From what I've tried, I don't drive much faster/slower in VR than I do on a monitor. The end result is pretty much the same. It takes some time to adjust to a different perspective (I tend to use "when X sign reaches the edge of the screen" as a braking point a lot... That doesn't really work in VR
) and I learned that the apexes are all lined up differently in my area of sight, but afterwards I settled into pretty much my usual pace. When it comes to actually competing, we can just adjust to whatever we've got to work with to make it work, and that's basically what I do.
You also need to adjust to your entire surroundings moving, whereas ordinarily the room around your monitor staying fixed helps you feel anchored and secure. I think this is gonna be a big contributor to motion sickness for people, and something I had to train myself to deal with. Even after spending my youth playing hectic shooters like Unreal Tournament, Quake and Descent.
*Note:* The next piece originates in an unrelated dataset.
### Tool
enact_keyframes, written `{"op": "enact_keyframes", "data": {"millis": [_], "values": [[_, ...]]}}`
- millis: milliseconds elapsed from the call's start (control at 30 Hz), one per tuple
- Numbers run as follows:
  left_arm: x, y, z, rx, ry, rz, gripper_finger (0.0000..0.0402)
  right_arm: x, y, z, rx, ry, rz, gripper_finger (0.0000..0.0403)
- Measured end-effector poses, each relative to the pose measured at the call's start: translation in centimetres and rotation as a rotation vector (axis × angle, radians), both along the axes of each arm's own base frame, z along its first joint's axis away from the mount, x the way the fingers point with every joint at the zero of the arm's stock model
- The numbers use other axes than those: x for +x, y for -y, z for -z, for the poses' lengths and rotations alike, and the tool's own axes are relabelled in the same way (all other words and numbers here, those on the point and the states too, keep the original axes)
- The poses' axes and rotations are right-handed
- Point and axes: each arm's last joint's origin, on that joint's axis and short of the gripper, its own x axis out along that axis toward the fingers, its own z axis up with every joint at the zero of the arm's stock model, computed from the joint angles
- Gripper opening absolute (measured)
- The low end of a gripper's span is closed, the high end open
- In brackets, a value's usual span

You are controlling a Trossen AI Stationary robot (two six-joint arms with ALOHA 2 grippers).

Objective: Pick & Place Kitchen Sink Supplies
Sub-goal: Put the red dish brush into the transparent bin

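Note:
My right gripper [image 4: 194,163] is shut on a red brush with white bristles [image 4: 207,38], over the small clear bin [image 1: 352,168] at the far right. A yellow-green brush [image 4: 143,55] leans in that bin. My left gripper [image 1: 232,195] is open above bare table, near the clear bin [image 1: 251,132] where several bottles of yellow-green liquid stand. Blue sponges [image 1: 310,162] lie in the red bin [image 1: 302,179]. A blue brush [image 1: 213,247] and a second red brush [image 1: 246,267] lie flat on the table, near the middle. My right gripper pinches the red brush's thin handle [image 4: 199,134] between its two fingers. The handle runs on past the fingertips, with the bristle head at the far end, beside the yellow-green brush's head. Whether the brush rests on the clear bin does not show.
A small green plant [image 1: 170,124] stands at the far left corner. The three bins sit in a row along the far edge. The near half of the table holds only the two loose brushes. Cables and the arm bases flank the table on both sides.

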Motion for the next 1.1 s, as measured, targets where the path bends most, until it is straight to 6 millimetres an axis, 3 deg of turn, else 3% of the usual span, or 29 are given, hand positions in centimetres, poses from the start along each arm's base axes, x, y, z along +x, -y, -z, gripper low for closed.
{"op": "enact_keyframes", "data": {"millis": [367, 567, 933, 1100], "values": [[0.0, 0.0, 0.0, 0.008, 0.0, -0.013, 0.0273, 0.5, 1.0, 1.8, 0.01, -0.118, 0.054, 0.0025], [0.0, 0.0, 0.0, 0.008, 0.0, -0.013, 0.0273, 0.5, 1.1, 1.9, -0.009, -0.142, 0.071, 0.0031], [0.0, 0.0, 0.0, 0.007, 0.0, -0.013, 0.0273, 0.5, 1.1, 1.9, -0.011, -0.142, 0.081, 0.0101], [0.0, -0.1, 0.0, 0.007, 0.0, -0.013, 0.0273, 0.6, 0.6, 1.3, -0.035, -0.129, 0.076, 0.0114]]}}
I was genuinely surprised by how hard it hit me at first, but I have trained myself to it not being an issue anymore.
I asked
@Kyran Parkin to run around with me for a little while so I could get a reference as to how I was doing. (We're team mates at Realish and in SRC's VLMS, so I have a good sense of the difference between our driving styles & speeds). The result was pretty much like it was when I was running non-VR. Side-by-side driving through sequences of corners went great too, but then again that's something that
we've done plenty
of times anyway.
The only thing that I do think improves in VR is the enjoyment I get out of it.
But I don't have any IRL racing experience to relate it too, or that I'm trying to reproduce. I'm also not the type of person who goes faster with better hardware either. I can do the same lap times on my Clubsport V2 as I can on my half-broken G25 I keep as a backup. And I can catch slides at exactly the same success rate on both my G25 and Clubsport, and on both my monitor and Vive, before anyone asks.